Hal itu disampaikan Puan saat menanggapi soal temuan MinyaKita yang isinya tak sesuai takaran dalam kemasannya.
“Nanti akan dikomunikasikan dengan Komisi terkait, untuk menanyakan bahkan nanti meninjau langsung,” kata Puan, Selasa (11/3/2025).
Puan mengaku tak ingin permasalahan MinyaKita ini mengganggu pasokan kebutuhan minyak masyarakat dalam Bulan Ramadan ini.
“Yang pasti jangan sampai kebutuhan MinyaKita dalam bulan puasa dan menjelang Lebaran nanti kemudian pasokannya itu terganggu, dalam kebutuhannya untuk masyarakat,” kata Puan.
Lebih lanjut, Puan menegaskan permasalahan MinyaKita ini jangan sampai berimbas pada ketersediaan minyak goreng di pasaran.
Bahkan, politisi PDI Perjuangan ini tak ingin hal ini berimbas juga pada ketersediaan minyak goreng pada merek-merek lainnya.

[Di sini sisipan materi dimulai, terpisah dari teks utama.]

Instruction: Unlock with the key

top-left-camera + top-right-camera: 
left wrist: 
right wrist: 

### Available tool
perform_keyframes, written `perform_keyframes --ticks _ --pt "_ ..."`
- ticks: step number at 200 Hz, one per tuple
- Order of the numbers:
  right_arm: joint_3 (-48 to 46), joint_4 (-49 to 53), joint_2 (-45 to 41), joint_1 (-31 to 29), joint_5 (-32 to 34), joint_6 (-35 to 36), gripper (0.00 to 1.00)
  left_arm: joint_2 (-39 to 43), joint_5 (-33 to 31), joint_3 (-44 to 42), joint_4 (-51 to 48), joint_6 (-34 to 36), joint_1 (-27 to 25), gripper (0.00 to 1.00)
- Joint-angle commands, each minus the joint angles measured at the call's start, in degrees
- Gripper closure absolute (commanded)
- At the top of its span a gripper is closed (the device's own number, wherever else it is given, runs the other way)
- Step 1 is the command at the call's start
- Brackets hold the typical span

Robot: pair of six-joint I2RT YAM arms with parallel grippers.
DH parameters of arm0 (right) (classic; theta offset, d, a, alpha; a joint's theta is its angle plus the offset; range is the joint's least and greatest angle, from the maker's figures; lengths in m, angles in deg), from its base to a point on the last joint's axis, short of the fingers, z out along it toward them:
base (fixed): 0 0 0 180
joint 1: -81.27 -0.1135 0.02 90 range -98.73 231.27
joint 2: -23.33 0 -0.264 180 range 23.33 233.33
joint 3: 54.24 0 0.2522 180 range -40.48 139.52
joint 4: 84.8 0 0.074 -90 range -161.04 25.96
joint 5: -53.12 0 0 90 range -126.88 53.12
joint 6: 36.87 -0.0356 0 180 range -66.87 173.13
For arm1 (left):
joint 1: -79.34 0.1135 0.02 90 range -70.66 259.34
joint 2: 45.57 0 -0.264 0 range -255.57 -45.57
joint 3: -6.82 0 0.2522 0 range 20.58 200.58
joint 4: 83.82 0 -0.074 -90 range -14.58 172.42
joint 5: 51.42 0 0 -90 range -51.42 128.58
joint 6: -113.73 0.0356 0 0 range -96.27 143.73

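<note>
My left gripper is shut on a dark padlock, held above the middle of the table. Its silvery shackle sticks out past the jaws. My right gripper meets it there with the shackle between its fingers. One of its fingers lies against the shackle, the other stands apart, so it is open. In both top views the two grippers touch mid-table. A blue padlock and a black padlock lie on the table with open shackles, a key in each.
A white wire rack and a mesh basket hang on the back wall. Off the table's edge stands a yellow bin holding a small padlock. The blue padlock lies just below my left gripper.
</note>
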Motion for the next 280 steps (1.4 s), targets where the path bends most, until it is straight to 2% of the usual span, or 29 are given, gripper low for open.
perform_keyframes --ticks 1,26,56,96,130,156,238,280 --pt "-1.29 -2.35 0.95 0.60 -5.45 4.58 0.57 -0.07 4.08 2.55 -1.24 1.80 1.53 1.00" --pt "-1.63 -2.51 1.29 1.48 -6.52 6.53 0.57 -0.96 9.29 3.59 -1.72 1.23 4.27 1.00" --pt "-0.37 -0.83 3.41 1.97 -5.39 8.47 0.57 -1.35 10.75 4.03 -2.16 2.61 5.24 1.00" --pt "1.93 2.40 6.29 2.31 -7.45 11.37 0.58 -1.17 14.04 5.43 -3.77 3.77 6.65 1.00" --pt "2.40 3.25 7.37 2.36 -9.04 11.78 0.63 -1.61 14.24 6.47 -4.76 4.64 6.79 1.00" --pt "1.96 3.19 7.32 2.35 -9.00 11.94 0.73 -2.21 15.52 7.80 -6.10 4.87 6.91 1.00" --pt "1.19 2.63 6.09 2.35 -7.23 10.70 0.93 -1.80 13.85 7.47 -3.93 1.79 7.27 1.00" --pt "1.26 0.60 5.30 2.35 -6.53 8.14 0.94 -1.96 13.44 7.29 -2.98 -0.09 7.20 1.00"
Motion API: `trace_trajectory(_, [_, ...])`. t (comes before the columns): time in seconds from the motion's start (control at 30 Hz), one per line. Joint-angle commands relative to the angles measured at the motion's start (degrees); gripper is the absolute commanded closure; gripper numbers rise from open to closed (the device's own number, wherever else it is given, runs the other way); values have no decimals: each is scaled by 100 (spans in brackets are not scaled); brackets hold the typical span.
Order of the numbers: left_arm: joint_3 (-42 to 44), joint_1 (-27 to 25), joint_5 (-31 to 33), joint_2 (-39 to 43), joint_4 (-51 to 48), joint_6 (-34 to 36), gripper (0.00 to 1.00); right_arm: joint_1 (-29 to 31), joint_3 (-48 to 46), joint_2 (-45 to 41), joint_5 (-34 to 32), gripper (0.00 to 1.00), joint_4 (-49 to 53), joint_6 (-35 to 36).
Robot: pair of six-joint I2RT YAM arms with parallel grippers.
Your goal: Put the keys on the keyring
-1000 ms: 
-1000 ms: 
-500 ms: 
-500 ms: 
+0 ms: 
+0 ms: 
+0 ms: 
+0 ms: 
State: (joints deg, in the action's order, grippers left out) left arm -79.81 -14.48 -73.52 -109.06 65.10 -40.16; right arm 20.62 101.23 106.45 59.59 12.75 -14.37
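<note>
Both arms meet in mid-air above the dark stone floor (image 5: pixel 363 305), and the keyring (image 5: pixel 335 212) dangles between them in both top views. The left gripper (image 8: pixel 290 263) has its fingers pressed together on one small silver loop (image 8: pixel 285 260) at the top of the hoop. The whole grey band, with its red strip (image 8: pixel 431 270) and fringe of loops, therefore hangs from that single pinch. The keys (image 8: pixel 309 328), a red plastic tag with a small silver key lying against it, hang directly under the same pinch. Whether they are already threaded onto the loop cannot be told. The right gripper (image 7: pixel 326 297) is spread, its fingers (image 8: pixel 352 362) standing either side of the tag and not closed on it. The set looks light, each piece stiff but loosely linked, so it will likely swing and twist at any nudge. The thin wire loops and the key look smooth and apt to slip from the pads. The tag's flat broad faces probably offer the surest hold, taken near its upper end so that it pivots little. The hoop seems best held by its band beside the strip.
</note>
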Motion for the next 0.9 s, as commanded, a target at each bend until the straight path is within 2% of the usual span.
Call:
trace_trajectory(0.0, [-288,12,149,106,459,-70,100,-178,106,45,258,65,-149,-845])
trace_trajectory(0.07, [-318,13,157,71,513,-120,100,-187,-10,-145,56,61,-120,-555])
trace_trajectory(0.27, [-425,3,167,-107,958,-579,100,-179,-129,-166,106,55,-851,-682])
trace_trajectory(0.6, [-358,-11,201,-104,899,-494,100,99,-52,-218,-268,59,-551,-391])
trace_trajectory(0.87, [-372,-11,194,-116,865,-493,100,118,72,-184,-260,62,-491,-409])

“Jadi DPR akan menanyakan dan kemudian bahkan bisa juga melakukan sidak untuk meninjau langsung ketersediaan,” katanya.
“Bahkan, jangan sampai tidak ada pasokan minyak goreng, bukan hanya MinyaKita saja, tapi minyak goreng menuju sampai bulan lebaran,” tambah Puan.
Sebelumnya, Polisi mengungkap sumber peredaran minyak goreng kemasan merek MinyaKita yang takarannya telah dikurangi.
MinyaKita hasil kecurangan tersebut berasal dari gudang yang berada di Desa Cijujung, Kecamatan Sukaraja, Kabupaten Bogor, Jawa Barat.
Gudang itu melakukan pengemasan ulang dengan mengurangi takaran ukuran 1 liter atau 1.000 ml menjadi 750-800 ml.